The last hour gives you your only chance to see the gorges at pre-dam water levels before you disembark and return to the industrial grit and crowds of central China. Three days floating down the gorges may not be the experience of majestic scenery it once was, but it’s still impressive, and today more than ever offers a chance to understand the shifting patterns of China’s journey through millennia of rich history to this insatiable period of modern development.
Dam controversy
The Three Gorges dam is one of the most controversial infrastructure projects ever attempted anywhere on earth. It involved the displacement of more than one million people, who had no choice in the matter. They were given homes elsewhere, often better ones, but the sudden end of their communities, and loss of their artifacts, was not something they had a say in and has particularly devastated the elderly. On top of that, there are grave questions over the environmental impact of the dam, and recently even the government itself has admitted that the dam had negative impacts that it did not foresee such as slope erosion and worsened pollution.

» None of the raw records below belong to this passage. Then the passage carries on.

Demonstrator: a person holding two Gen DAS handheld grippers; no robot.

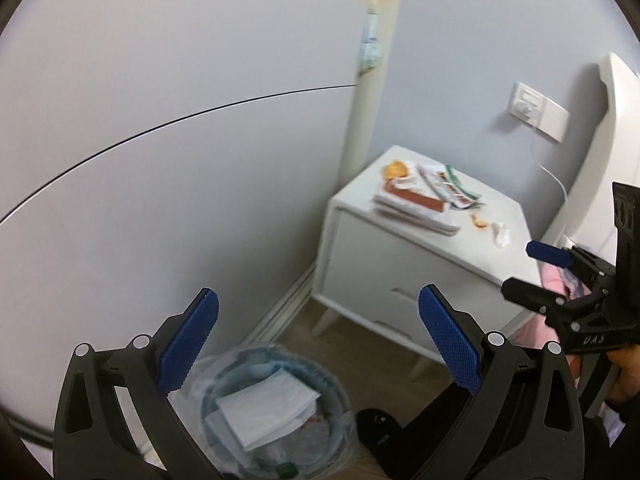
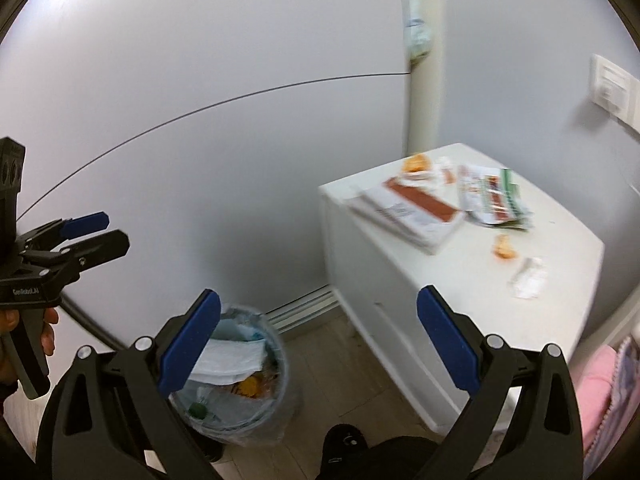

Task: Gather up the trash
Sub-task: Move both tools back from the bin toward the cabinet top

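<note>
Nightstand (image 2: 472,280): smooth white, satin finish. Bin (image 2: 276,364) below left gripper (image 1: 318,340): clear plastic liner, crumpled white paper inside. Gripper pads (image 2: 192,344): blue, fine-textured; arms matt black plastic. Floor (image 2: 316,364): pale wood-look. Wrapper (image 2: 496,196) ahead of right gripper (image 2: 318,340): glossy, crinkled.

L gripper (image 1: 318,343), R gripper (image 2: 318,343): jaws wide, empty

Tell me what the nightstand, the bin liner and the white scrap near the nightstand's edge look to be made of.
Nightstand: probably painted wood or board, with a smooth matt white surface and crisp panel edges.
Bin liner: thin clear plastic film, see-through and wrinkled around the bin.
White scrap: likely tissue or soft paper, judging by its crumpled shape and dull white look; the blur leaves it open.
</note>
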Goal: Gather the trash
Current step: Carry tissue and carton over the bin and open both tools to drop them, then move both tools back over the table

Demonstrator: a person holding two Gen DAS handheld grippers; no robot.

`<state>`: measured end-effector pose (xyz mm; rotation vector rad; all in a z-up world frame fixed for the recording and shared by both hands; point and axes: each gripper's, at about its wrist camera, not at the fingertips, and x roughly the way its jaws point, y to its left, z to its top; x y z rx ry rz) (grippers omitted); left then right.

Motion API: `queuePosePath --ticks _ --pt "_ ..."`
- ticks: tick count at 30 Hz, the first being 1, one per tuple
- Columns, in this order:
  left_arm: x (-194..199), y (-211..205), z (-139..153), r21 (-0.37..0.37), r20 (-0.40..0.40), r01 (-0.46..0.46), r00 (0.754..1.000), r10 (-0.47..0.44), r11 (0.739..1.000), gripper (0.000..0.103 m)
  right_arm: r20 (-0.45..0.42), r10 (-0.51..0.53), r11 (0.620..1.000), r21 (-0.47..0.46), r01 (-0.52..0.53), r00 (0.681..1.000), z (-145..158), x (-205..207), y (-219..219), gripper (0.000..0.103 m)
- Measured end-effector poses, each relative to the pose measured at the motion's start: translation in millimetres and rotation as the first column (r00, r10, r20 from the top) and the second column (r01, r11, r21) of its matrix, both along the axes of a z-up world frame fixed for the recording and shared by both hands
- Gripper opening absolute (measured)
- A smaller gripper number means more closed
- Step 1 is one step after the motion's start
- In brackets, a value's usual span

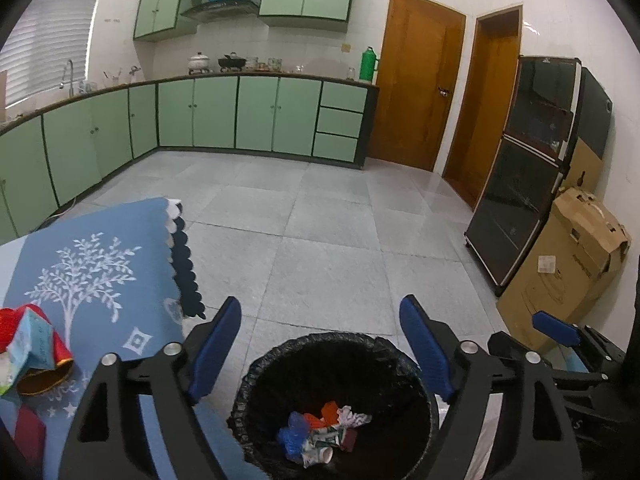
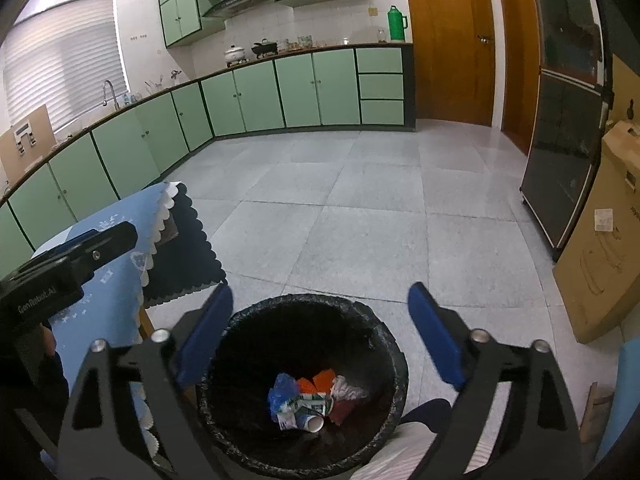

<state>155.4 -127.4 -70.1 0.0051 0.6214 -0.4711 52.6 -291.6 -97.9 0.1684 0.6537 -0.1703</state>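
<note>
A round bin lined with a black bag [image 1: 256,364] [image 2: 384,332] stands on the tiled floor beside the table. At its bottom lies crumpled trash [image 1: 320,432] [image 2: 312,400]: blue plastic, orange pieces, white paper and a paper cup. My left gripper [image 1: 320,344] hangs open above the bin with nothing between its blue pads. My right gripper [image 2: 322,334] is open over the bin too, and it is empty. More trash, a red wrapper and a light blue carton [image 1: 32,344], lies on the table's blue cloth [image 1: 100,280].
The left gripper's black housing [image 2: 60,276] shows over the table edge in the right wrist view. A cardboard box [image 1: 568,272] and a black glass cabinet [image 1: 532,160] stand at the right wall. Green cabinets [image 1: 216,112] line the far side. A person's knee [image 2: 424,412] is beside the bin.
</note>
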Motion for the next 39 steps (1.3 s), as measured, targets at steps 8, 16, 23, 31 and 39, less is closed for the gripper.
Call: queuePosePath --ticks 8,16,23,31,39 --pt "-8.5 53.2 18.8 0.009 0.038 -0.097 0.995 0.097 0.995 0.084 0.018 0.069 0.998 0.008 -0.069 0.997 13.0 8.1 30.7 0.09" --pt "-22.2 147.2 24.0 0.05 0.072 -0.311 0.949 0.307 0.949 0.085 0.028 0.182 0.983 0.007 -0.182 0.983 19.7 26.1 82.6 0.09" --pt "-37.5 226.5 -4.8 0.109 0.018 -0.457 0.889 0.458 0.883 0.085 0.043 0.281 0.959 0.035 -0.282 0.959 15.7 40.5 142.7 0.09" --pt "-52.3 259.9 -39.4 0.15 -0.043 -0.499 0.859 0.51 0.854 0.085 0.033 0.388 0.92 0.051 -0.389 0.921 7.1 48.5 206.3 0.09" --pt "-49.2 267.6 -59.6 0.146 -0.126 -0.492 0.851 0.509 0.858 0.085 0.004 0.419 0.907 0.05 -0.419 0.908 -4.6 48.6 227.9 0.09"
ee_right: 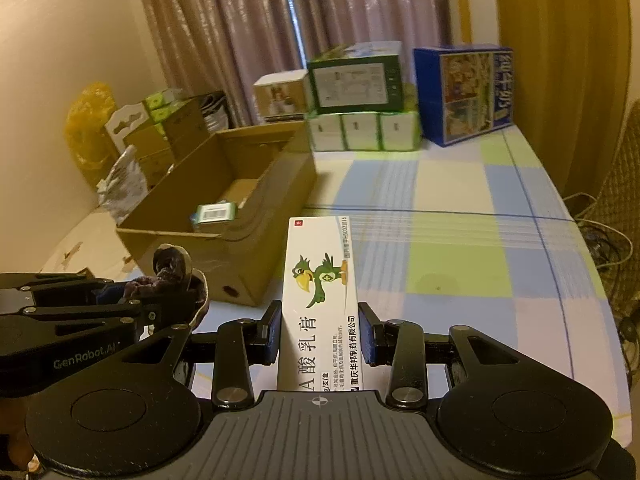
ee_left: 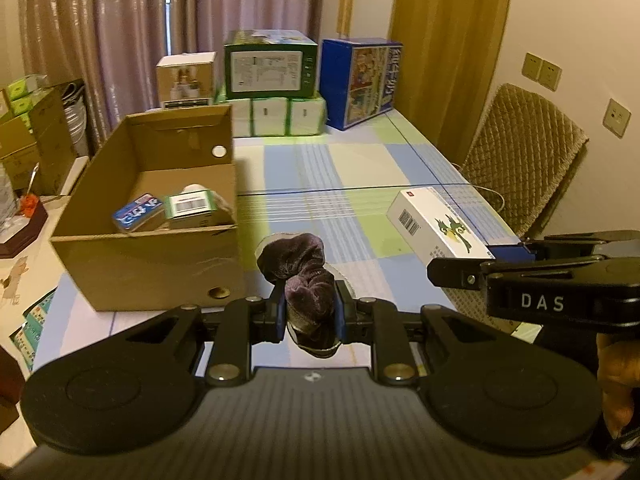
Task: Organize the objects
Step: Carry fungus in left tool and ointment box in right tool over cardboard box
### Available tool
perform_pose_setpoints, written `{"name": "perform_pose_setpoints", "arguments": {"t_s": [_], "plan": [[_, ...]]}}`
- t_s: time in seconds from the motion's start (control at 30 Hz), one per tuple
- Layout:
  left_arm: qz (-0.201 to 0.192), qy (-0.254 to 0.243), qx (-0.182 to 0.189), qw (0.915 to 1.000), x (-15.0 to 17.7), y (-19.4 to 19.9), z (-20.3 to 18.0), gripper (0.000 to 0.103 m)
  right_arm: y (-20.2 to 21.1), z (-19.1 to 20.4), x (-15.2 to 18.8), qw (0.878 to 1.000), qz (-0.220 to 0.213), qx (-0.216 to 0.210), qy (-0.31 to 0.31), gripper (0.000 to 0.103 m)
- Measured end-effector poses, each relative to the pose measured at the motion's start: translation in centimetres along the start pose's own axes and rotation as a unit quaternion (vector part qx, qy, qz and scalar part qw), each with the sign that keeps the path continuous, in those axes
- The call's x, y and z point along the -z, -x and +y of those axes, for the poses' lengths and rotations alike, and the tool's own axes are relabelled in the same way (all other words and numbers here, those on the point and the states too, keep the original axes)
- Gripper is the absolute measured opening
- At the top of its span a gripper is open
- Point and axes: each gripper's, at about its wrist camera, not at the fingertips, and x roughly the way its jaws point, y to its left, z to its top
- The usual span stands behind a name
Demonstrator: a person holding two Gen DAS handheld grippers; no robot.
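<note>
Left wrist view: the left gripper (ee_left: 310,314) pinches a soft purple velvet scrunchie (ee_left: 302,276), light and squashy, beside the open cardboard box (ee_left: 148,264). The right gripper (ee_right: 320,334) straddles a stiff, light ointment carton (ee_right: 320,300) on the table (ee_right: 460,240), apparently not yet clamped; best taken across its narrow sides.

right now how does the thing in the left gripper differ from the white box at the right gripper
The purple velvet slipper is soft, dark and crumpled; the white parrot box is rigid, pale and printed with text. The left gripper is shut on the slipper, while the right gripper sits open around the box, its pads not clearly touching. The box lies flat on the checked tablecloth. Both are outside the cardboard box.
</note>
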Motion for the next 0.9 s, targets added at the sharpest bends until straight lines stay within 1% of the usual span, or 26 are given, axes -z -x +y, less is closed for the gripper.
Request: {"name": "perform_pose_setpoints", "arguments": {"t_s": [0.57, 0.9], "plan": [[-0.003, 0.014, -0.023, 0.9996, 0.3, 2.1, 3.7, 0.019, -1.9, 3.9, -0.8, 0.999, 0.009, -0.029, 0.04, 0.035], [-0.008, 0.024, -0.051, 0.9984, -1.2, 2.4, 7.7, 0.019, -4.2, 6.7, -2.5, 0.997, 0.012, -0.054, 0.06, 0.035]]}}
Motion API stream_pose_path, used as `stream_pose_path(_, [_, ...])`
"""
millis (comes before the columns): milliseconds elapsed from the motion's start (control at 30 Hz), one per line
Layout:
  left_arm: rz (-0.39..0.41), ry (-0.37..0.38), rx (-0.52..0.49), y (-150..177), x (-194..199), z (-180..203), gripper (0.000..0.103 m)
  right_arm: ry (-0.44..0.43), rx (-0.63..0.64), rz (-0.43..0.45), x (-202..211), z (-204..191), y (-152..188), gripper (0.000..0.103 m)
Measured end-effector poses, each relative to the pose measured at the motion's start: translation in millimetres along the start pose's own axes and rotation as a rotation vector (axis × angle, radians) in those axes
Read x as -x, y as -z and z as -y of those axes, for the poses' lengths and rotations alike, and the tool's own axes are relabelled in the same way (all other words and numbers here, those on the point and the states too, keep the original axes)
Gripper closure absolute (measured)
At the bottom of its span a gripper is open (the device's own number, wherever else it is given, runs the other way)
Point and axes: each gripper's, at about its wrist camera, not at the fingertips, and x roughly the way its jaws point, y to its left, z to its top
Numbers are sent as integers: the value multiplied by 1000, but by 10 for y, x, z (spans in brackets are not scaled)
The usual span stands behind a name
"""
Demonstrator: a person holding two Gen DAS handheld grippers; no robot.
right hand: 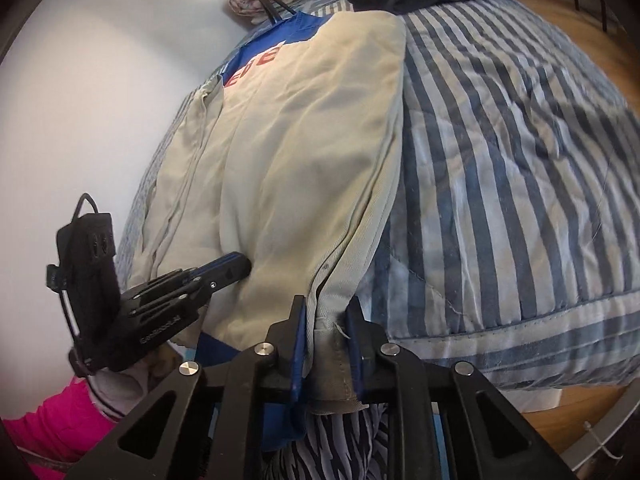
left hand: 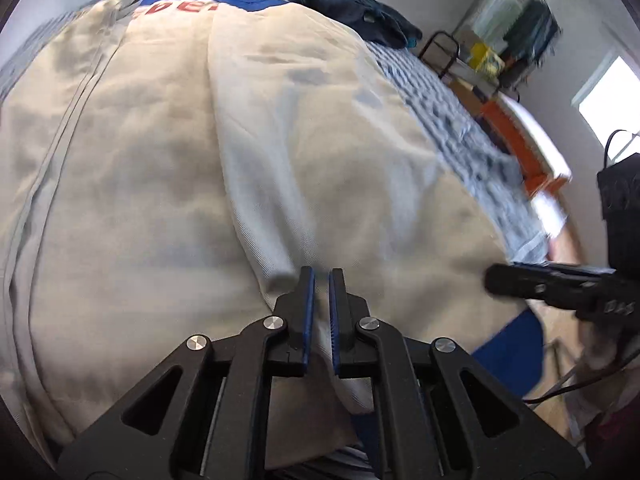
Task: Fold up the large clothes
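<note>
A large beige garment of thin woven cloth (left hand: 160, 168), with a blue band and red letters at its far end, lies spread lengthwise on a bed covered by a blue-and-white striped quilt (right hand: 500, 160). Its near end reaches the foot edge of the bed, where both tools are.

The left tool (left hand: 322, 280) is clenched – its two blue-padded fingers (left hand: 308, 304) stand almost together, and a fold of the beige cloth rises between them and passes down behind them. The pads look pressed on this fold. In the right wrist view this tool comes in from the left side and its tip lies against the cloth.

The right tool (right hand: 326, 320) holds the thick hemmed edge of the same garment; the hem sits between its blue pads (right hand: 298, 344) and hangs down below them. This is the garment's right edge, just beside the bare striped quilt.

A dark blue piece of clothing (left hand: 348, 8) lies crumpled at the far end of the bed – apart from the beige garment. A bright pink sleeve (right hand: 52, 420) is visible low on the left, behind the left tool.
</note>
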Motion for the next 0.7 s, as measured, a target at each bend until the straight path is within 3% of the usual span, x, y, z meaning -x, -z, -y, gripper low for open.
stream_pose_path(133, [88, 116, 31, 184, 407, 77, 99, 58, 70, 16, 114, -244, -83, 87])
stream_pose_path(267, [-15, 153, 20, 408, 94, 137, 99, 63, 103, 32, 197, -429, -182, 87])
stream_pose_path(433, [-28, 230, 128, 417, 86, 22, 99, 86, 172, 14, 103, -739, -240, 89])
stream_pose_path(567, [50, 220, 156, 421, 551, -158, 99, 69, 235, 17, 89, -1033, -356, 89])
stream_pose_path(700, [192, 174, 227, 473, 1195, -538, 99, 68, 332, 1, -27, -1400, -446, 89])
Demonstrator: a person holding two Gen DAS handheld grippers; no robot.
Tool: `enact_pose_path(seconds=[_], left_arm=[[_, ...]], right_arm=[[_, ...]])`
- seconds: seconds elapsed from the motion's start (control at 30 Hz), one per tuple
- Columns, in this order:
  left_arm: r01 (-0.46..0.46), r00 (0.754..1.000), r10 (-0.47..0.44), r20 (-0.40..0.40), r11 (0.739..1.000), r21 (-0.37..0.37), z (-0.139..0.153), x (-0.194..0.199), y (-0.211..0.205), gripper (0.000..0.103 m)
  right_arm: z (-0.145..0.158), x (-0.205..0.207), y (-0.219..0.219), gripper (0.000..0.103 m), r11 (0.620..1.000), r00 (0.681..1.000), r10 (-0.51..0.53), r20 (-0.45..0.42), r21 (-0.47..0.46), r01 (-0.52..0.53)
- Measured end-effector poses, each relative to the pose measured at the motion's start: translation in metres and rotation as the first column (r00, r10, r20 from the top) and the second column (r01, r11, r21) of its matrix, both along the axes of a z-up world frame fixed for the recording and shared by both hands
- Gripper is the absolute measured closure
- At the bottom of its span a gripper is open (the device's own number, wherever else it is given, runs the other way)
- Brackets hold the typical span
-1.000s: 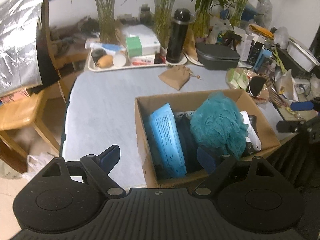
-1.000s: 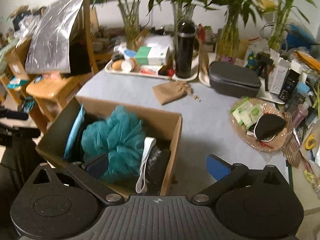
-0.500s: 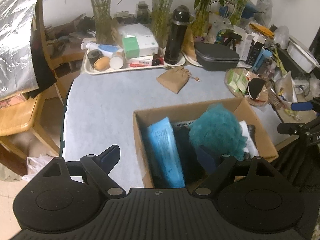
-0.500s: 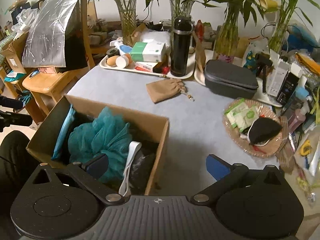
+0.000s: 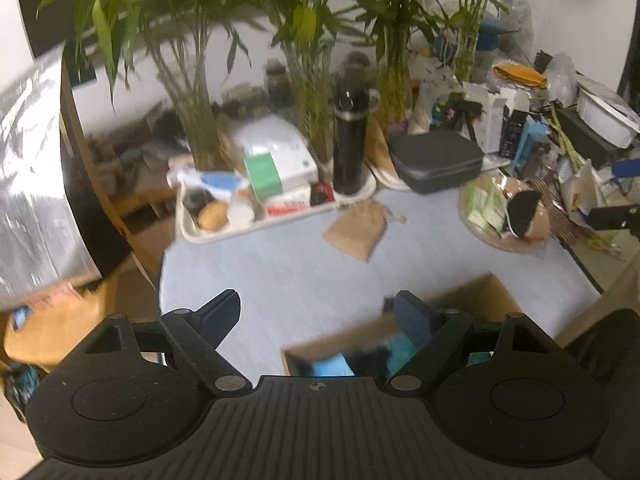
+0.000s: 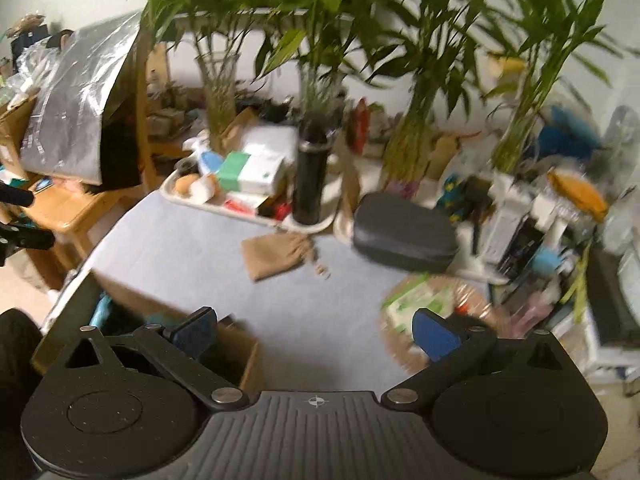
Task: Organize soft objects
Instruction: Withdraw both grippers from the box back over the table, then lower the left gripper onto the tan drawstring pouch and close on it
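Your L tool (image 5: 316,318) – jaws wide, nothing held, over tabletop (image 5: 260,272) | your R tool (image 6: 314,330) – also wide, empty | cardboard box (image 5: 472,300) w/ teal soft stuff at near edge | L view only: blue pack (image 5: 330,366) in box | tan pouch (image 6: 276,256) past box | both blurry

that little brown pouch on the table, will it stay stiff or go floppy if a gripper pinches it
Probably floppy: the brown pouch lies flat and creased on the table, like thin cloth. It looks light, so a push may slide it rather than tip it. Small beads lie by its gathered end; they would likely dangle.
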State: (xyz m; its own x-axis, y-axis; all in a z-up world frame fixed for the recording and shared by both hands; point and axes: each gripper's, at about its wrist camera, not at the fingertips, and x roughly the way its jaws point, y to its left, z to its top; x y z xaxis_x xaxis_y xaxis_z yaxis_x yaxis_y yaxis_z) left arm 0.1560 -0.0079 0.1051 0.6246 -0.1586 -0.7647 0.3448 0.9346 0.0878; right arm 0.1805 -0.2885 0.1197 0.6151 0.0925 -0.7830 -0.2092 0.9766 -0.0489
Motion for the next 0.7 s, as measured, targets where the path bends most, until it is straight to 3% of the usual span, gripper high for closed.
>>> enact_pose_path(seconds=[0.3, 0.7], left_arm=[[0.016, 0.998, -0.019, 0.062, 0.999, 0.046, 0.001, 0.024, -0.017, 0.018], [0.059, 0.996, -0.058, 0.065, 0.998, -0.016, -0.030, 0.049, -0.020, 0.018]], right_arm=[[-0.005, 0.022, 0.017, 0.000, 0.995, 0.996, -0.025, 0.091, -0.090, 0.034], [-0.035, 0.045, 0.050, 0.000, 0.983, 0.989, -0.040, 0.141, -0.171, 0.064]])
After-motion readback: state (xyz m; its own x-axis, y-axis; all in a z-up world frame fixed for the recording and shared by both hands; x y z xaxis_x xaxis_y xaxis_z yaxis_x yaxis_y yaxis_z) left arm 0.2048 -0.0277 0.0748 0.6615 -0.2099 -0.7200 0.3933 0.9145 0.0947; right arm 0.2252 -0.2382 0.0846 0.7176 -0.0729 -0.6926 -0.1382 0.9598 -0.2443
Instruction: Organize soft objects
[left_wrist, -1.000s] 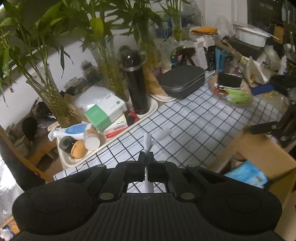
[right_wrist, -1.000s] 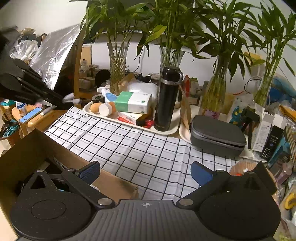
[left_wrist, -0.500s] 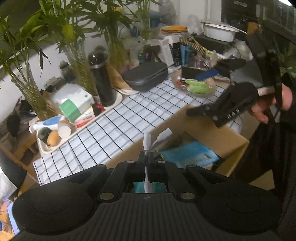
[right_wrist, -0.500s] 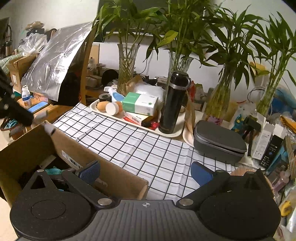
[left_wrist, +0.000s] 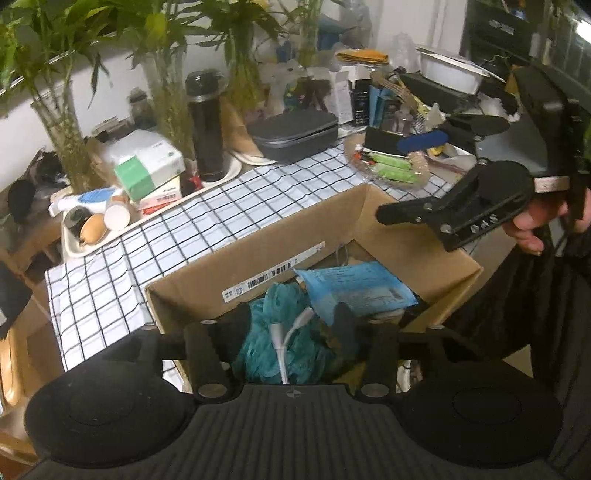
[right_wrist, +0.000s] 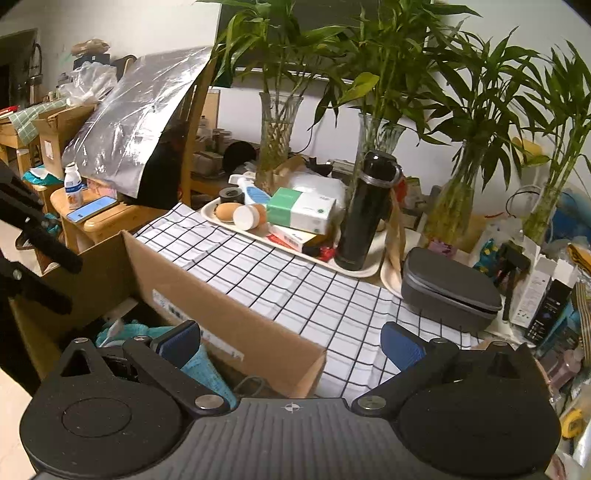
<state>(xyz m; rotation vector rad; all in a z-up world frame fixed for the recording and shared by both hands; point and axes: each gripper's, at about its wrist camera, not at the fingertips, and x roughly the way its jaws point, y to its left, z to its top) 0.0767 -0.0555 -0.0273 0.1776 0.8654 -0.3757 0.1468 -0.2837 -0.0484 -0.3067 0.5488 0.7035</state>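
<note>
Left wrist view shows the release step being carried out over the cardboard box (left_wrist: 280, 254), which stands on the checked table (left_wrist: 207, 221): a white cable (left_wrist: 284, 339) is seen hanging between the fingers of the left tool (left_wrist: 291, 317), whose jaws are opening, so that it can no longer be judged as gripped. Below it a teal bath sponge (left_wrist: 266, 350) and a blue packet (left_wrist: 354, 288) are already lodged in the box. Next, withdrawal and a fresh soft item would be called for. The right tool (right_wrist: 291, 341) is held wide apart above the box's rim, with nothing between its blue pads (right_wrist: 400, 347).
</note>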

It would be wrong, though, not to acknowledge the other side of the coin. Each of the dam’s 26 generators (which will become 32 in 2012) would take a coal-fired power station apiece to replicate – and China is, of course, being urged very strongly to move away from coal as a fuel source to greener alternatives. But what often gets missed is that power was not actually the main imperative for building the dam, but flood control. Over the years millions of people have died from flooding of the Yangzi – up to four million in 1933 alone, and 3,000 as recently as 1998 – and if the dam is successful in alleviating that then it has a stronger moral rationale than is widely understood.
Logistics
There’s a wide range of options available for those who want to see the gorges. Top of the range is the Yangzi Explorer, targeted very clearly at the western market. Your money here buys you western meals, perfect spoken English, an on-board doctor, service where everyone knows your name, and constant onboard entertainment from lectures on the region to demonstrations of Chinese arts to staff cabarets.
Next in the cost chain are the five star local cruises like the Victoria group of ships; more than decent, but much more oriented towards Chinese tastes. Below that you can move down the various star ratings, or for the cheapest and quickest way to see the gorges, use one of the public transport options that locals use in the region such as a hydrofoil.
While Chongqing – with a jaw-dropping population of 32 million within its municipality – is easily accessible from all over China, and has international flights from Singapore and Hong Kong, Yichang is a much smaller airport and presents a few logistical challenges; most people fly on from there to Shanghai or Beijing in order to get home.
What’s in a name?
Most westerners refer to the Yangtse, but that’s a western anachronism; it fits into the same family of now-obsolete names as Peking. These days, Yangzi is considered more accurate.